The Social Media Formula
A lot of bloggers are heading towards year 10 of blogging. Facebook and Twitter are celebrating their five-year anniversaries. This gives us enough time to start seeing trends and traditions form. Currently, success in the world of Social Media seems to look like this:
1. You start a blog site
2. You start tweeting to drive traffic to your blog site
3. Your blog starts getting really really big
4. You edit your blog posts into chapter format and publish a book
5. You go on a whirlwind book promo/speaking tour
6. Your blog keeps on growing
Rinse, repeat.
This is all well and good if you are an entrepreneur who is trying to make a living primarily based on these new opportunities Social Media offers. But there is a gigantic problem. A lot of people have jobs with companies that already exist. Some people work for companies that have existed for decades or maybe even a century. Our own little agency has existed for 57 years. If you’re already working for a company or if you own a company that has existed for awhile, you don’t really need a blog that makes you all of your money. Since that is what most people in Social Media seem geared toward right now, what point is there for existing companies to use Social Media?
The Social Media Pyramid
Right now, the structure of Social Media is like a pyramid. At the very pointy top, you have the mega-bloggers who make a pretty nice chunk of change off their blog site. Then you have the people just under them in scale, and so on and so forth right down to the base, the largest segment of people, who are wondering when the goodness will trickle down.

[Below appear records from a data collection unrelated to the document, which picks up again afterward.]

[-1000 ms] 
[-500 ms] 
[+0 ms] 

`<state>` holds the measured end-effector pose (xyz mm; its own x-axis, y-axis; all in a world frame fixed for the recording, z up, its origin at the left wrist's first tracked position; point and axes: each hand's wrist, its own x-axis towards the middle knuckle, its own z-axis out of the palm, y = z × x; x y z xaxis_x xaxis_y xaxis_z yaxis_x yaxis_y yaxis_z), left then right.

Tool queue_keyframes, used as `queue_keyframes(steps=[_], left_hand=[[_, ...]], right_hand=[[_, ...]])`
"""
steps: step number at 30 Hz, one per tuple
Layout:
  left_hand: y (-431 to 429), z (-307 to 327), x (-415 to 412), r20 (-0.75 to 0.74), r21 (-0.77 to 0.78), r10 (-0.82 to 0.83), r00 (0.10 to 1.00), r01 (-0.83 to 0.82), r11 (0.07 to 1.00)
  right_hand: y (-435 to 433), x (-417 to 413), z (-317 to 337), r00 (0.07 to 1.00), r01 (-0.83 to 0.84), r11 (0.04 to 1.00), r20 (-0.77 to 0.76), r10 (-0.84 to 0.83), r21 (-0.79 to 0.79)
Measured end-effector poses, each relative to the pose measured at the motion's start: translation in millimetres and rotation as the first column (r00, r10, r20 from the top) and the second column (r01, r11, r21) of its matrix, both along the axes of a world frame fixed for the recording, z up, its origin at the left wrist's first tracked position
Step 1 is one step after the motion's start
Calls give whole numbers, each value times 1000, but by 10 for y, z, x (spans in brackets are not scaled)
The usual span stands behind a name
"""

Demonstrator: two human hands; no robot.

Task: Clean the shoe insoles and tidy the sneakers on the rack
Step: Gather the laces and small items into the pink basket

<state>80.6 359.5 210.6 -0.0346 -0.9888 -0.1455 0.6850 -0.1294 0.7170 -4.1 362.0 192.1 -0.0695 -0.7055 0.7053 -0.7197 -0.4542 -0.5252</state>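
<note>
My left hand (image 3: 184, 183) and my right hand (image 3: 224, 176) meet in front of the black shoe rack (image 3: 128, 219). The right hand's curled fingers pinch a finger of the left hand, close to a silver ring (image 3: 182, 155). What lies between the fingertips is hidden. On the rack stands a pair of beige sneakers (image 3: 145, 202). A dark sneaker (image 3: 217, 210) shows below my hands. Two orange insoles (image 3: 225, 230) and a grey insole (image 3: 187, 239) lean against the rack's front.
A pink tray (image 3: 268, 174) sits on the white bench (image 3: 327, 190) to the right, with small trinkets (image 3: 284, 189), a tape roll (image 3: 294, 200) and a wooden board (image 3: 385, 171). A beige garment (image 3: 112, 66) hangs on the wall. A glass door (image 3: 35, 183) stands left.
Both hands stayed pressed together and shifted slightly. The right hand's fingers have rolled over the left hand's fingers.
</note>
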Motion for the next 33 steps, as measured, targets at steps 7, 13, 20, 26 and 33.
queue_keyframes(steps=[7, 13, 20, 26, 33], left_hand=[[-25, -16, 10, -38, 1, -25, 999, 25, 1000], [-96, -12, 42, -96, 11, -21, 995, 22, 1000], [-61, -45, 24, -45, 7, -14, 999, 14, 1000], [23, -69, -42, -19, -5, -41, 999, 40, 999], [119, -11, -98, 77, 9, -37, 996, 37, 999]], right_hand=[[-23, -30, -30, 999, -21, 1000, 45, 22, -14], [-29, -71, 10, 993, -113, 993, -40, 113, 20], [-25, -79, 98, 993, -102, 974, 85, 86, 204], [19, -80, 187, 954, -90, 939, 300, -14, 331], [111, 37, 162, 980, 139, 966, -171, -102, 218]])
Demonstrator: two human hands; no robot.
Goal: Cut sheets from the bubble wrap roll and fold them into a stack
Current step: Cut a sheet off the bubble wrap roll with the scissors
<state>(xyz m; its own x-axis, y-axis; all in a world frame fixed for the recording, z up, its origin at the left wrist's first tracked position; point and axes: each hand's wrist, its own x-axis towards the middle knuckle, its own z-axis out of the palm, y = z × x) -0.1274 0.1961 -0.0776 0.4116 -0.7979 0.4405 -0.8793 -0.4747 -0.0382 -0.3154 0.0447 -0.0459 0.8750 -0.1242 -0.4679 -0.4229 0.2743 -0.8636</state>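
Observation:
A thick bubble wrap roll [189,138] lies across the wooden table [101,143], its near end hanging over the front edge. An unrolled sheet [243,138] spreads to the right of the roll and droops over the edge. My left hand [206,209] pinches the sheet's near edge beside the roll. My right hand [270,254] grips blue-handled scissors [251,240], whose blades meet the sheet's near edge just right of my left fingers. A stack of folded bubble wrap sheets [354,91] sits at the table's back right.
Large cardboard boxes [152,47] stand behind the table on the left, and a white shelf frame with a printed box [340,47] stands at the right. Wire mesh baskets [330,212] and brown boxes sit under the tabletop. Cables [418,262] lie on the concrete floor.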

The problem with this pyramid structure is the same problem that holds true in pyramid schemes. The people at the tippy top are the pioneers. They set up the formula I mentioned above, and they have lived it. The people in the next segment of the pyramid are depending upon those people at the tippy top to lift them up. The people the next level down are hoping the 2 levels above them will help pull them up. But there’s only room for so many at the very tippy top. There’s only so many similar messages people will be interested in. There’s only so much money people will pay through affiliate links or clickable ads. If you aren’t there right now, one of two things will happen. Either you’ll have to find another means of success or you will start chipping away at the stream of revenue the people at the tippy top have been depending on.
In both scenarios, the current state of Social Media as an entity is not sustainable.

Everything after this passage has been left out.